# Exercise description
Please copy the data exactly as it stands, minus the images.

# Data block
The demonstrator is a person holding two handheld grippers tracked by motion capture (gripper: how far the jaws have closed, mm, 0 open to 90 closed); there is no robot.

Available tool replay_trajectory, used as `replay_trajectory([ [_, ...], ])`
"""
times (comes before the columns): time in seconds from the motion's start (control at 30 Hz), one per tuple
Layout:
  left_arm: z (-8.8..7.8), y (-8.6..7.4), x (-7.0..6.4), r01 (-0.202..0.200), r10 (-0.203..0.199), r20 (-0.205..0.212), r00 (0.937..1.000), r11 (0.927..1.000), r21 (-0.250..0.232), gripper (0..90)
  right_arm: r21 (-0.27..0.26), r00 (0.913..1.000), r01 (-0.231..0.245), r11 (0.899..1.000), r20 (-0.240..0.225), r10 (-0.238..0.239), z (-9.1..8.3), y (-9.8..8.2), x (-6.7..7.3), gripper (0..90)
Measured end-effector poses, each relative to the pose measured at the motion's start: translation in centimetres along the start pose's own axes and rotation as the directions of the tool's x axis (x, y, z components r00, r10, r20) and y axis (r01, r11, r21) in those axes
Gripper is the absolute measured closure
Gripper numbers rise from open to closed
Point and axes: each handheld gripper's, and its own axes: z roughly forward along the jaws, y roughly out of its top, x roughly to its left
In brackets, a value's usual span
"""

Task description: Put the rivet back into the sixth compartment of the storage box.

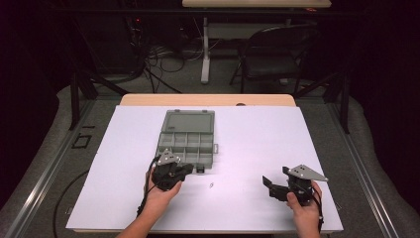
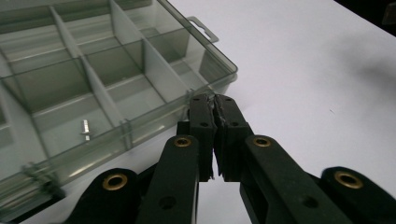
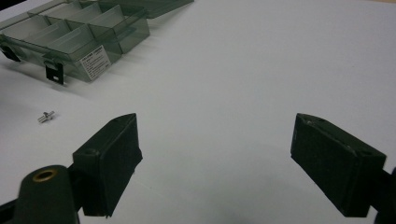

# Result of the task
The demonstrator is a person holding two handheld grippers tracked by motion capture (gripper: how far the jaws have closed, mm, 0 open to 90 closed); there is no robot.

Available tool replay_trajectory, used as `replay_trajectory([ [_, ...], ])`
"""
times (comes before the columns): time in seconds from the motion's start (control at 30 Hz), one per tuple
Layout:
  left_arm: z (-8.8..7.8), y (-8.6..7.4), x (-7.0..6.4), r01 (-0.202..0.200), r10 (-0.203..0.199), r20 (-0.205..0.212), r00 (0.937..1.000), r11 (0.927..1.000), r21 (-0.250..0.232), gripper (0..90)
  right_arm: r21 (-0.27..0.26), r00 (0.913..1.000), r01 (-0.231..0.245), r11 (0.899..1.000), r20 (-0.240..0.225), r10 (-0.238..0.239), z (-9.1..8.3), y (-9.8..8.2), x (-6.7..7.3), gripper (0..90)
Measured end-effector poses, each relative to the pose measured at the motion's start: translation in centimetres along the start pose's own axes and rotation as the directions of the tool's x axis (x, y, z components r00, r10, r20) and y axis (r01, r11, r21) in those axes
Gripper is the absolute measured closure
Gripper numbers rise from open to closed
Point and axes: each handheld gripper's, and its own axes: z roughly forward along the jaws, y roughly out of its top, x roughly to its left
In brackets, a value's usual span
"""

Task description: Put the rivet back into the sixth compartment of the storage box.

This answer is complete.